======== Data excerpt ========
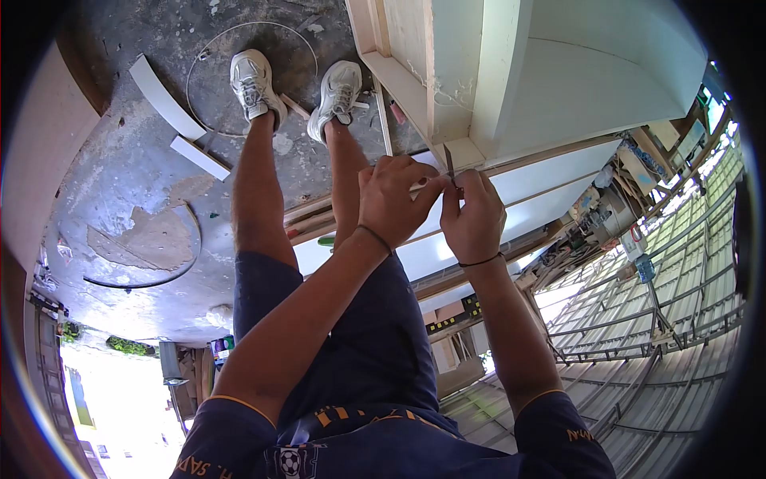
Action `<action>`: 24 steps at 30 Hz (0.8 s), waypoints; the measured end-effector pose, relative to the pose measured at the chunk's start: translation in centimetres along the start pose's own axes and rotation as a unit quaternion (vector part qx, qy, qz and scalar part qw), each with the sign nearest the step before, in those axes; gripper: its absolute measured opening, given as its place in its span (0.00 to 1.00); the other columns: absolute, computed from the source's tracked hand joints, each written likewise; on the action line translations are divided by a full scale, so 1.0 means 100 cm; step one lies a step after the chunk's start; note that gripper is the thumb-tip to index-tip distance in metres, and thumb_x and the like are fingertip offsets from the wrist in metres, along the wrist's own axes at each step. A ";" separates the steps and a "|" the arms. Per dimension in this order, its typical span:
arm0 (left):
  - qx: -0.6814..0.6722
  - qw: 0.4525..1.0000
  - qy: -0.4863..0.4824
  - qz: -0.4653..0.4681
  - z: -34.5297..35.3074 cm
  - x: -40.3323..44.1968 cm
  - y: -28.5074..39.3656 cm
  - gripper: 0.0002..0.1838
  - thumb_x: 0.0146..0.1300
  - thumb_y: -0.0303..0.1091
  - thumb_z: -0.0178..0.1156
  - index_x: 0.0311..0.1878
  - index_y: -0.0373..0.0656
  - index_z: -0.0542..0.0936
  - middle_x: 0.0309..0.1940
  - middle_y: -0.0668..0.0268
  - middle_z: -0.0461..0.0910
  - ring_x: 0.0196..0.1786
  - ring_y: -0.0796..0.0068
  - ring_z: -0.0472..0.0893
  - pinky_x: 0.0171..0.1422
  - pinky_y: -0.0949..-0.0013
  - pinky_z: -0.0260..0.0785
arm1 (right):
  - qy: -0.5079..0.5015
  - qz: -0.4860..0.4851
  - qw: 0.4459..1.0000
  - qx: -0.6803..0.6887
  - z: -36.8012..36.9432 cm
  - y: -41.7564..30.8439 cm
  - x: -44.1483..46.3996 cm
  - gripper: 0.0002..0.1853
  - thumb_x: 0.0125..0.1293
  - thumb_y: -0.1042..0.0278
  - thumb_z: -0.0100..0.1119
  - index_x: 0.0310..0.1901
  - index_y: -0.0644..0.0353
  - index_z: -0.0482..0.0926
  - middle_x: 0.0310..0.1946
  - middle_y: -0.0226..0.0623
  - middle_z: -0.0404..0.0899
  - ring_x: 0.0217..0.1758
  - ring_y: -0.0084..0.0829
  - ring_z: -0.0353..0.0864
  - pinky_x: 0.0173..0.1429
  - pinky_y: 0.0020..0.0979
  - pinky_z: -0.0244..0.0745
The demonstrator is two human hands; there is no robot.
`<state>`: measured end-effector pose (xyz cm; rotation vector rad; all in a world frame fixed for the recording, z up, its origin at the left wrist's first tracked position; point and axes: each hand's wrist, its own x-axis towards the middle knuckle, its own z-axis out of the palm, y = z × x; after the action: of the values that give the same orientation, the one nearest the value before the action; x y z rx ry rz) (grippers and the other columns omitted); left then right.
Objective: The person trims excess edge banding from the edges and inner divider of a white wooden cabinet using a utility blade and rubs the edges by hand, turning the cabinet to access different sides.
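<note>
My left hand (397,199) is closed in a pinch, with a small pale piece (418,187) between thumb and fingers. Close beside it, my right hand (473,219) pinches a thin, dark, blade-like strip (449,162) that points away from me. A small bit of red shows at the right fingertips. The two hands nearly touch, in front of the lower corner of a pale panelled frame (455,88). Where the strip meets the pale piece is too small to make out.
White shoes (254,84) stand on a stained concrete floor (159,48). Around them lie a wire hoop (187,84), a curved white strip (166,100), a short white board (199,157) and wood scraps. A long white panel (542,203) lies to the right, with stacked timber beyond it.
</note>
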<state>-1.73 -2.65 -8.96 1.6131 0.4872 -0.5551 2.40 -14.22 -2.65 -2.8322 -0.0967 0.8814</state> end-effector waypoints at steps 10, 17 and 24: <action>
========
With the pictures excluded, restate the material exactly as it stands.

### Your response
Action `<action>`: 24 steps at 30 Hz (0.8 s), waypoints; the measured end-effector pose, relative to the pose measured at the chunk's start: translation in centimetres along the start pose's own axes and rotation as a unit quaternion (vector part qx, qy, qz and scalar part qw), each with the sign nearest the step before, in those axes; gripper: its absolute measured opening, given as its place in its span (0.00 to 1.00); the other columns: absolute, computed from the source's tracked hand joints, each written likewise; on the action line translations are divided by a full scale, so 1.0 means 100 cm; step one lies a step after the chunk's start; note that gripper is the thumb-tip to index-tip distance in metres, and thumb_x and the like are fingertip offsets from the wrist in metres, along the wrist's own axes at each step. A ";" separates the steps and a "|" the arms. Per dimension in this order, its typical span:
arm0 (left):
  - qx: -0.6814..0.6722
  - qw: 0.4525..1.0000
  - qy: -0.4863..0.4824
  - qz: -0.4653..0.4681
  - z: -34.5297..35.3074 cm
  - x: -40.3323..44.1968 cm
  - y: -28.5074..39.3656 cm
  - gripper: 0.0002..0.1838
  - thumb_x: 0.0146..0.1300
  - thumb_y: -0.0303..0.1091
  - thumb_z: -0.0178..0.1156
  - index_x: 0.0311..0.1878
  - index_y: -0.0373..0.0656
  - index_z: -0.0542..0.0936
  - middle_x: 0.0309..0.1940
  - middle_y: -0.0668..0.0268
  - middle_z: -0.0461..0.0910
  - ring_x: 0.0196..0.1786
  - ring_y: -0.0796..0.0068
  - ring_z: -0.0472..0.0893
  - pinky_x: 0.0171..0.1422
  - pinky_y: -0.0949..-0.0013
  - pinky_z: -0.0260..0.0785
arm1 (right):
  - qy: -0.5079..0.5015
  - qz: -0.4860..0.4851
  - qw: 0.4459..1.0000
  - qx: -0.6803..0.6887
  - z: -36.8012..36.9432 cm
  - y: -41.7564..30.8439 cm
  - x: -44.1483..46.3996 cm
  - gripper: 0.0002..0.1853
  - thumb_x: 0.0125..0.1293
  - thumb_y: -0.1042..0.0278
  - thumb_z: -0.0100..0.1119
  - index_x: 0.0310..0.1901
  - index_y: -0.0644..0.0353
  - index_z: -0.0482..0.0926
  - middle_x: 0.0310..0.1946
  - middle_y: -0.0226..0.0623
  - middle_z: -0.0404..0.0899
  - ring_x: 0.0217..0.1758
  - ring_y: -0.0084..0.0829
  - ring_z: -0.0353..0.0864
  - pinky_x: 0.0173..0.1429
  - pinky_y: 0.0020..0.0979
  - pinky_z: -0.0244..0.0745
The demonstrator is two human hands; there is no robot.
`<state>`: measured end-effector pose (xyz cm; rotation vector rad; all in a world frame fixed for the recording, z up, its origin at the left wrist's first tracked position; point and axes: each hand's wrist, its own x-axis towards the middle knuckle, its own z-axis out of the palm, y = z × x; after the action: of the values that give the same orientation, the one nearest the value before the action; x y z rx ry rz) (grippers and the other columns omitted); left then right.
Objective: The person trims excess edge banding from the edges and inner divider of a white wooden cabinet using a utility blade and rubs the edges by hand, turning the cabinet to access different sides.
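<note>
My left hand (397,199) is closed in a pinch, with a small pale piece (418,187) between thumb and fingers. Close beside it, my right hand (473,219) pinches a thin, dark, blade-like strip (449,162) that points away from me. A small bit of red shows at the right fingertips. The two hands nearly touch, in front of the lower corner of a pale panelled frame (455,88). Where the strip meets the pale piece is too small to make out.
White shoes (254,84) stand on a stained concrete floor (159,48). Around them lie a wire hoop (187,84), a curved white strip (166,100), a short white board (199,157) and wood scraps. A long white panel (542,203) lies to the right, with stacked timber beyond it.
</note>
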<state>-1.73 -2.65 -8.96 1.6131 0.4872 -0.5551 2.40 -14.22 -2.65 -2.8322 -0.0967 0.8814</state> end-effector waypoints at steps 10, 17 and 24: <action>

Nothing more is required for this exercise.